WHAT THIS TASK INVOLVES>
Return, from the material below, each line in which "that" occurs.

RAW DATA below:

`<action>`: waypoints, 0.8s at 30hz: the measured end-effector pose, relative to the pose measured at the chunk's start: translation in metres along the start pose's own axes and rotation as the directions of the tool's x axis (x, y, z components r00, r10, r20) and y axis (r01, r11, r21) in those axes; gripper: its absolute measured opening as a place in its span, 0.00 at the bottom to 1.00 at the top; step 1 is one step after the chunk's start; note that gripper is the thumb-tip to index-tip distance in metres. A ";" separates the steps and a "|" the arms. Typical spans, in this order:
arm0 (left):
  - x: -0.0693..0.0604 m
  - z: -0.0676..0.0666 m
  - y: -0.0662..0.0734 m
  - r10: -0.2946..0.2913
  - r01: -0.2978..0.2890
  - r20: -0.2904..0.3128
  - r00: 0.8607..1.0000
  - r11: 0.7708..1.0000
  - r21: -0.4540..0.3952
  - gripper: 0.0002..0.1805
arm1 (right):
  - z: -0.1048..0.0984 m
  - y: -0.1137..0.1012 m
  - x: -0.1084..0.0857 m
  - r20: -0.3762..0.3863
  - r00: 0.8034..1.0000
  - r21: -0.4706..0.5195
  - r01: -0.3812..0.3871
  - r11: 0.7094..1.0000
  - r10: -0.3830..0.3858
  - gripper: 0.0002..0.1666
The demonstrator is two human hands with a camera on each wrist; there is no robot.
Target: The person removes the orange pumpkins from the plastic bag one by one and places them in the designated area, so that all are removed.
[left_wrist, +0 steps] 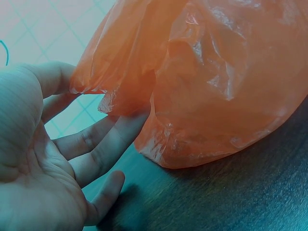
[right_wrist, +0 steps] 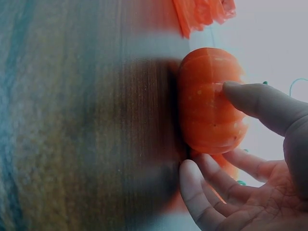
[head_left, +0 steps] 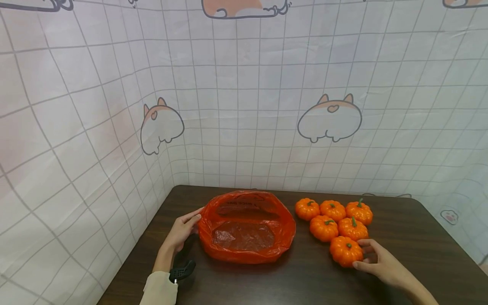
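A red plastic bag (head_left: 248, 256) lies on the table with its mouth spread wide. At its left rim, my left hand (head_left: 184, 231) pinches the plastic; in the left wrist view the bag's folded edge (left_wrist: 108, 103) lies between thumb and fingers. Off to the right, my right hand (head_left: 381, 262) grips the nearest small orange pumpkin (head_left: 346, 251), which sits on the table. The right wrist view has the thumb on one side of this pumpkin (right_wrist: 209, 106) and the fingers around the other, partly hidden.
Several more small orange pumpkins (head_left: 323, 228) with green stems cluster behind the gripped one, right of the bag. The dark wooden table (head_left: 289, 284) ends at a white grid-patterned cloth (head_left: 244, 101) at the back and left. A black band (head_left: 182, 272) is on the left wrist.
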State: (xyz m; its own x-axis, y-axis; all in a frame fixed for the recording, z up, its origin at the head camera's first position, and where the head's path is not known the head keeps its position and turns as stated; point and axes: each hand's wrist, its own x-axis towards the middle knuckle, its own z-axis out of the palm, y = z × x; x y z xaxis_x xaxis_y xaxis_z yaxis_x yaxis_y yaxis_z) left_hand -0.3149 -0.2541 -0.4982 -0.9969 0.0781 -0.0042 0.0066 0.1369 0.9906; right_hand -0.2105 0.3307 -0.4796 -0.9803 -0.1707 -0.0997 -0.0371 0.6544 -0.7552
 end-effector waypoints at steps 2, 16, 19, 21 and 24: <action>0.001 0.000 -0.001 -0.001 0.001 0.002 1.000 1.000 0.001 0.23 | 0.000 0.000 0.000 -0.001 1.000 -0.004 -0.001 1.000 0.001 0.42; 0.003 -0.001 0.000 0.002 -0.002 0.005 1.000 1.000 0.000 0.23 | -0.002 -0.001 -0.002 0.004 1.000 0.004 -0.014 1.000 0.014 0.43; 0.002 -0.001 0.001 0.000 0.000 0.013 1.000 1.000 -0.002 0.24 | -0.003 -0.004 -0.004 0.003 0.999 -0.004 -0.032 0.999 0.032 0.42; 0.002 -0.002 0.002 -0.001 0.001 0.017 1.000 1.000 -0.003 0.25 | -0.005 -0.006 -0.004 -0.004 0.999 -0.018 -0.034 0.999 0.034 0.41; 0.000 -0.002 0.005 -0.001 0.001 0.014 1.000 1.000 0.000 0.25 | -0.008 -0.012 -0.005 -0.034 0.999 -0.051 -0.035 0.998 0.033 0.39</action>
State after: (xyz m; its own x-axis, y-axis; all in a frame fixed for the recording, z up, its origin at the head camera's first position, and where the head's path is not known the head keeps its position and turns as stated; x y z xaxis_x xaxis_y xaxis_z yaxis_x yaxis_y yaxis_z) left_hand -0.3151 -0.2557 -0.4933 -0.9958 0.0914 -0.0070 0.0056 0.1370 0.9906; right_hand -0.2069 0.3296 -0.4653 -0.9871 -0.1233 -0.1026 -0.0125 0.6967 -0.7172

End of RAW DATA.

SOLUTION TO THIS TASK>
`<action>`: waypoints, 0.8s at 30hz: the measured end-effector pose, relative to the pose measured at the chunk's start: translation in metres along the start pose's own axes and rotation as the directions of the tool's x axis (x, y, z components r00, r10, r20) and y axis (r01, r11, r21) in those axes; gripper: its absolute measured opening as a place in its span, 0.00 at the bottom to 1.00 at the top; step 1 is one step after the chunk's start; note that gripper is the thumb-tip to index-tip distance in metres. A ";" separates the steps and a "|" the arms. Typical spans, in this order:
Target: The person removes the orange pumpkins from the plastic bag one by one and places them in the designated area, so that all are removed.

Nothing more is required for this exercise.